E como vê a ideia de que seu estudo ajudou a influenciar a mudança de visão de Kocherlakota? "Seria interessante que minha pesquisa tivesse esse impacto, mas não posso responder por ele. Eu o conheço como um acadêmico e não estou surpreso ao ouvir que, como uma autoridade, se mantém informado dos últimos dados e trabalhos acadêmicos", responde Werning, classificado como um "economista brilhante" por Kocherlakota.
Outro trabalho interessante de Werning é o estudo "Dilema ou Trilema: Controles de Capitais e Taxas de Câmbio com Fluxos Voláteis de Capitais", escrito com o francês Emmanuel Farhi, da Universidade de Harvard, outro nome da lista do FMI. Segundo Werning, o caso brasileiro, que envolve um regime de câmbio flutuante e a adoção de controle de capitais há alguns anos, motivou o trabalho.
No estudo, Werning e Farhi concluem que "controles de capitais e uma taxa de câmbio flutuante são instrumentos importantes para responder a paradas súbitas" - sendo o câmbio flexível "talvez o mais importante dos dois".
"Mostramos que o uso de controles de capitais pode ser ótimo mesmo quando se permite que a taxa de câmbio se ajuste otimamente", diz Werning. "Isso é feito para mitigar ou evitar uma apreciação. Daí a referência a um dilema."
A avaliação sobre controle de capitais mudou muito, recentemente - há alguns anos, a prática era bastante criticada por economistas e pelo FMI. O que mudou de lá para cá? "A sabedoria sobre política econômica é um processo cumulativo, que recorre tanto à experiência quanto às teorias. Desde os anos 1990, Guillermo Calvo (da Universidade Columbia) e vários outros economistas acionaram o alarme em relação aos efeitos prejudiciais dos fluxos de capitais voláteis, baseados na experiência da Ásia e da América Latina e recentemente na Europa", afirma Werning.
"Há agora um entendimento melhor de que as economias precisam se ajustar a esses choques e à turbulência financeira de modo mais geral. Houve muita pesquisa empírica e teórica sobre essas questões. Agora sabemos que controles de capitais, embora não sejam perfeitos, podem oferecer alguns benefícios em direção à estabilização macroeconômica e financeira."

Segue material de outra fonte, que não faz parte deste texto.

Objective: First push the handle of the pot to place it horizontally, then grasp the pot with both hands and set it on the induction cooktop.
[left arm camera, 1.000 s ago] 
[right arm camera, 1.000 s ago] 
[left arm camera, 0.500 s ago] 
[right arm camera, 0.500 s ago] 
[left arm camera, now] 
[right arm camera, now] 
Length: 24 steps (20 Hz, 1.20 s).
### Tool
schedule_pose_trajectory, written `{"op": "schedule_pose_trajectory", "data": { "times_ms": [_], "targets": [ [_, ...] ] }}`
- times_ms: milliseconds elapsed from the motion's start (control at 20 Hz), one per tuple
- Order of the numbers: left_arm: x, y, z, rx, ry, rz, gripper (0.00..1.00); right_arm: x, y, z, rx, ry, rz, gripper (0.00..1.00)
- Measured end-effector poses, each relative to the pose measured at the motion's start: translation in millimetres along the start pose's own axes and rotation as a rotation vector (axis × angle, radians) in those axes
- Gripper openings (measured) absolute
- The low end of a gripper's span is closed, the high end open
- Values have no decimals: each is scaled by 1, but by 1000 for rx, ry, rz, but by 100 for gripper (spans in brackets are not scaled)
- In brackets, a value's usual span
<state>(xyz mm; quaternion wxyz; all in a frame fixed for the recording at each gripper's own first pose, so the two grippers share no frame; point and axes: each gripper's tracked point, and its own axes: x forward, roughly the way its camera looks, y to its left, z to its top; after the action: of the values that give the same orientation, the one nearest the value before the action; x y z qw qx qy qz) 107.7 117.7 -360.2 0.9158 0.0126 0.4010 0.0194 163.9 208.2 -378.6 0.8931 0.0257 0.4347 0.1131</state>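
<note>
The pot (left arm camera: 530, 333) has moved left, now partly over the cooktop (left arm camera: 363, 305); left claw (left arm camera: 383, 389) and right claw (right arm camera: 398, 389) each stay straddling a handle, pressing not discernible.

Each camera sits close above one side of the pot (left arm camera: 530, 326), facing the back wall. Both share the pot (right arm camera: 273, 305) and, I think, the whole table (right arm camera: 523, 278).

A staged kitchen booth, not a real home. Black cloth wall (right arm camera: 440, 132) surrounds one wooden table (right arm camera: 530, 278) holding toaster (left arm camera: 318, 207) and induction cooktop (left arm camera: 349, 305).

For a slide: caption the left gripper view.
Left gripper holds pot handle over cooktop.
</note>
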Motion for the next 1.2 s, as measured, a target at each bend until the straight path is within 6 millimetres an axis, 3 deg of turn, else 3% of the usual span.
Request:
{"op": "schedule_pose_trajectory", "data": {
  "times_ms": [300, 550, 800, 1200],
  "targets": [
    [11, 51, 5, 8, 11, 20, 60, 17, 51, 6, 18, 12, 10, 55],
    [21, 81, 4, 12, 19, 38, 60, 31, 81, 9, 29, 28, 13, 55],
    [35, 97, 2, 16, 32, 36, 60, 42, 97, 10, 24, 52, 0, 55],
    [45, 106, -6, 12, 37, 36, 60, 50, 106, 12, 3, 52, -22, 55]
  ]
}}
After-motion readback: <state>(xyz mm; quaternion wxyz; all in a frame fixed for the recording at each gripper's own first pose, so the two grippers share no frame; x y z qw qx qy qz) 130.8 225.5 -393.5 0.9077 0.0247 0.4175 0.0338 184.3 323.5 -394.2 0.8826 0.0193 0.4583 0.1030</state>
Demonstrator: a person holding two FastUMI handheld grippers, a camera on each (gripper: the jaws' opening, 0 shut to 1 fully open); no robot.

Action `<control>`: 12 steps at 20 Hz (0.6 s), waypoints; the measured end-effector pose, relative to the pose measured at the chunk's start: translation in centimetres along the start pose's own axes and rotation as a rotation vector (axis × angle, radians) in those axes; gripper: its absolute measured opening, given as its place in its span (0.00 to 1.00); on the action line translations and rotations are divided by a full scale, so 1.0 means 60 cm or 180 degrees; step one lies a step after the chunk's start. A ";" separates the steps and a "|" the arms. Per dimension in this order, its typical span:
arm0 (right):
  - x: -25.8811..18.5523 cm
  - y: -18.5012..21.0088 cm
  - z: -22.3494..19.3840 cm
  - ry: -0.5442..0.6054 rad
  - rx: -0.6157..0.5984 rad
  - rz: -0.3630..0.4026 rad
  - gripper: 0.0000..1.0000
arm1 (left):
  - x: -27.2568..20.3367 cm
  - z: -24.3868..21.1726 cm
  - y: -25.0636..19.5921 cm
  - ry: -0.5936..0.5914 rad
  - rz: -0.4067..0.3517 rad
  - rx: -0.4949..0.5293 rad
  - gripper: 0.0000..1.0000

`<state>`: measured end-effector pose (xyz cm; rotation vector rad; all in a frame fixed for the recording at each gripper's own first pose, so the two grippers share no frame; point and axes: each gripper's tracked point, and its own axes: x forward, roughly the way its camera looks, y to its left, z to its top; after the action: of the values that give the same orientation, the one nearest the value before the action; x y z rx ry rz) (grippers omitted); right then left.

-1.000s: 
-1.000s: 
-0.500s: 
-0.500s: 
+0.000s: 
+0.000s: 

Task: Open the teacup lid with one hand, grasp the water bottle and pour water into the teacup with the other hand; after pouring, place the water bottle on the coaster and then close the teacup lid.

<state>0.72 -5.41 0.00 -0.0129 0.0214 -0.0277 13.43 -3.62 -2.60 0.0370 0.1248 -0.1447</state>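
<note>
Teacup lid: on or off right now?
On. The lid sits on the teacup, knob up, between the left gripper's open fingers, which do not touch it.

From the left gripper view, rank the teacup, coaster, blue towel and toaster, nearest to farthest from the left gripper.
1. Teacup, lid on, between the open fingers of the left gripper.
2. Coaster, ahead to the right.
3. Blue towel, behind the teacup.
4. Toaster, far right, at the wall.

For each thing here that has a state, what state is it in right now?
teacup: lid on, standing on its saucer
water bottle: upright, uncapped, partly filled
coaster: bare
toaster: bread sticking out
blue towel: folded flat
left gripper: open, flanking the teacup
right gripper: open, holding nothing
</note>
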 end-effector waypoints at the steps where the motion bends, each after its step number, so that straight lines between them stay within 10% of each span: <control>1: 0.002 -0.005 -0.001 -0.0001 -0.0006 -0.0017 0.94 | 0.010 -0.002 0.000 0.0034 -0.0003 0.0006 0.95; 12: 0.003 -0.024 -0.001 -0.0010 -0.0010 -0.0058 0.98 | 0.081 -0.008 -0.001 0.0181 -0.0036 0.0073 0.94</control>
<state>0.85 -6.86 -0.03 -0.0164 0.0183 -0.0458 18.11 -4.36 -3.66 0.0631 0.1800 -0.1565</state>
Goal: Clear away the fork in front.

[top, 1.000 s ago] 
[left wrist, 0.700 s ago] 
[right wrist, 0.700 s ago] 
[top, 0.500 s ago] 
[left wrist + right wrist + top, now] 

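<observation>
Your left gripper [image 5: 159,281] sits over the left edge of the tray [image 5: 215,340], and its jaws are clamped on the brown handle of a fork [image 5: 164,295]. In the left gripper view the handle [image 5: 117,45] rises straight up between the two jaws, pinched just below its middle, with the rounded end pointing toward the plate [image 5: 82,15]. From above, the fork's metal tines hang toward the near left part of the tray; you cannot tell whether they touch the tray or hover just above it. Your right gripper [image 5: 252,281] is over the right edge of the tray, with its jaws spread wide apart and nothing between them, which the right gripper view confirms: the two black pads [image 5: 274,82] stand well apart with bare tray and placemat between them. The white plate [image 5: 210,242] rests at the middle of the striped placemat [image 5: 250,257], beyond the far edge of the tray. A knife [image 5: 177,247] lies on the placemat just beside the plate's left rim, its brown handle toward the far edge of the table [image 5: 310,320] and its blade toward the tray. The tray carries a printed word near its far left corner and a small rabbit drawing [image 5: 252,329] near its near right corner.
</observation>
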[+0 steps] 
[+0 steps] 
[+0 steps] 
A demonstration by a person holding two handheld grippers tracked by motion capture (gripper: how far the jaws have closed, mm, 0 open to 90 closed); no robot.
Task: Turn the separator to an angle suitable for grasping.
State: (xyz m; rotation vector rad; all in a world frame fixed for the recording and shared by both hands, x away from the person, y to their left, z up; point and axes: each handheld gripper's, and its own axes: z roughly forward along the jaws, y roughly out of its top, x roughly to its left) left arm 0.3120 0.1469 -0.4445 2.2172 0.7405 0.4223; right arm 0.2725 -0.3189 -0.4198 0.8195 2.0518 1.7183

Werning observa que não se chegou a uma resposta final e definitiva sobre o assunto. Não há ainda um consenso. "Enquanto isso, acho que é muito saudável que o FMI e outros tenham uma mente mais aberta sobre a questão."
Em sua opinião, o câmbio flutuante é a melhor opção. "Comprometer-se com a fixação da taxa de câmbio, especialmente por longos períodos e independentemente das circunstâncias, tem se mostrado uma ideia muito ruim. Amarrar as próprias mãos pode ser útil temporariamente, em circunstâncias especiais, quando você é o próprio inimigo. Mas isso se torna suicida se é necessário se defender de outras forças", adverte. Segundo ele, a macroeconomia exige ferramentas mais flexíveis, e não menos.
Werning diz que tem pesquisado dois tópicos. No lado macroeconômico, trabalha com "políticas macroprudenciais de modo mais amplo, além de controle de capitais, como a regulação financeira". Além disso, estuda assuntos tributários, especialmente políticas que têm como objetivo reduzir a desigualdade, como propostas para taxação progressiva sobre a riqueza e sobre herança.
A lista tem outros grandes nomes de destaque, como o indiano Raj Chetty, da Universidade de Harvard. Chetty ganhou a Medalha John Bates Clark em 2013, premiação para economistas abaixo de 40 anos que costuma ser um bom termômetro de futuros ganhadores do Nobel de Economia. Ele é um dos responsáveis pelo Projeto de Igualdade de Oportunidades - Saez também faz parte do grupo -, que investiga a questão da geografia da mobilidade entre gerações.
A mais nova da lista é Melissa Dell. Americana de 31 anos, a economista de Harvard analisa a pobreza e a insegurança por meio das relações entre atores estatais e não estatais e o desenvolvimento econômico. Também estuda os meios pelos quais reformas, como o endurecimento dos governos na questão da violência relacionada às drogas, podem influenciar os resultados econômicos.